SUSE reaffirms support for Btrfs

Posted Aug 25, 2017 2:14 UTC (Fri) by ttelford (guest, #44176)
In reply to: SUSE reaffirms support for Btrfs by drag
Parent article: SUSE reaffirms support for Btrfs

> I never understood why RAID5 was so valuable to so many people

If your array has 3 drives, you have a point. There's only one more drive needed to go RAID 10.

However, RAID10 gets prohibitively expensive as the number of disks grows.

And of course, there's the issue of being able to find an individual users sweet spot between storage space, reliability, and the physical space to mount disks in a chassis.

SUSE reaffirms support for Btrfs

Posted Aug 25, 2017 3:24 UTC (Fri) by drag (guest, #31333) [Link] (12 responses)

RAID 5 recovery time is what kills it. Lack of performance doesn't help things. It's obsolete because of this. 'Individual sweet spot' is fairly irrelevant when the 'individual sweet spot' in question just setting yourself up for misery. It's not just a issue of chances of a second drive failing before the recovery is complete, but also having a fully usable and available system ASAP.

With 4TB drives being less then 100 dollars now you get 8TB for less then $400 or 16TB for less then $800. The per-drive expense of storage like that is far less of a concern then it used to be and other factors tend to matter more. If you are trying to get work done on a system rebuilding a array then the time to recover can easily stretch out to multiple days.

If somebody has their heart set on RAID5 then that's fine, but I still consider it ill-advised.

SUSE reaffirms support for Btrfs

Posted Aug 25, 2017 19:17 UTC (Fri) by nybble41 (subscriber, #55106) [Link] (2 responses)

While I agree with you regarding RAID5, with a 4-disk RAID6 parity scheme the loss of _any_ two drives is recoverable. With RAID10 on the same array you have a 1/3 chance of losing access to half your data when the second drive fails (i.e. when it happens to be the mirror of the first drive that failed). On the other hand, while RAID6 can perform two reads in parallel from any part of the array, RAID10 has the advantage in speed since it can perform at least two reads (one per mirror) and possibly up to four (one per disk) at one time, depending on which part of the array is being read. Similarly, a RAID6 write touches all four drives whereas RAID10 only needs to update two, potentially allowing up to double the throughput if writes are distributed across the mirrors.

SUSE reaffirms support for Btrfs

Posted Aug 28, 2017 15:07 UTC (Mon) by Wol (subscriber, #4433) [Link] (1 responses)

Just watch out though - as far as linux is concerned, raid-10 and raid-1+0 are two different beasts. For example, you only need three drives for raid-10, but four for raid-1+0.

Cheers,
Wol

SUSE reaffirms support for Btrfs

Posted Aug 28, 2017 17:26 UTC (Mon) by nybble41 (subscriber, #55106) [Link]

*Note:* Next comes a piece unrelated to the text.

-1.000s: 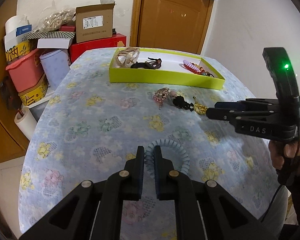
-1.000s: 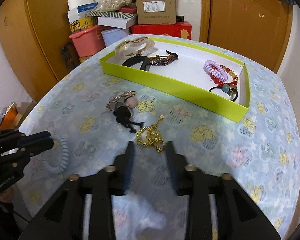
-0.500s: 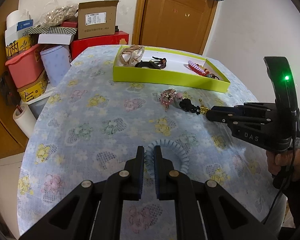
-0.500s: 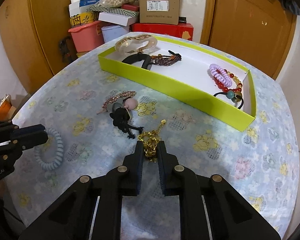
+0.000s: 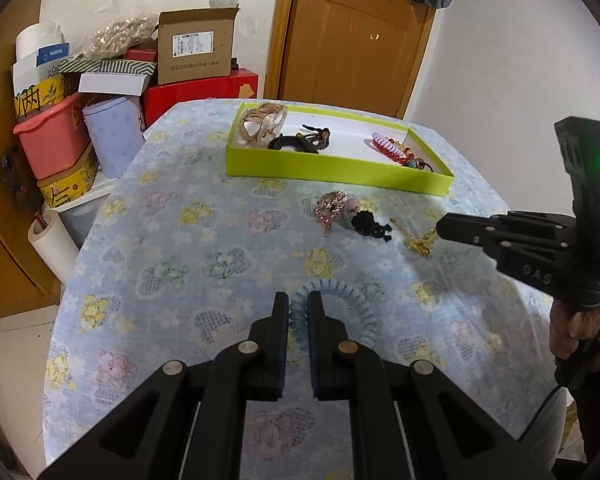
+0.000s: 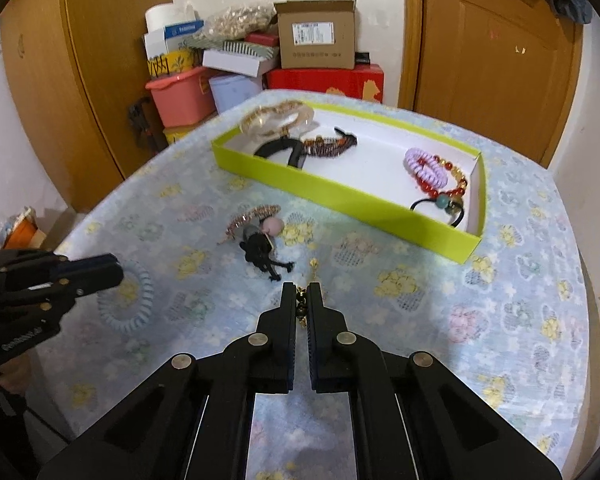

> you only need three drives for raid-10

Right, I was writing from the perspective of 'nested' RAID10, not the 'complex' version. With 'complex' RAID10 you would have guaranteed partial data loss on failure of any two drives, since the data stripes are distributed across the drives and—for an array of four uniformly-sized disks, as we've been discussing, which doesn't really need to be 'complex'—the two failed drives would be the sole mirrors for approximately one-twelfth of the stripes.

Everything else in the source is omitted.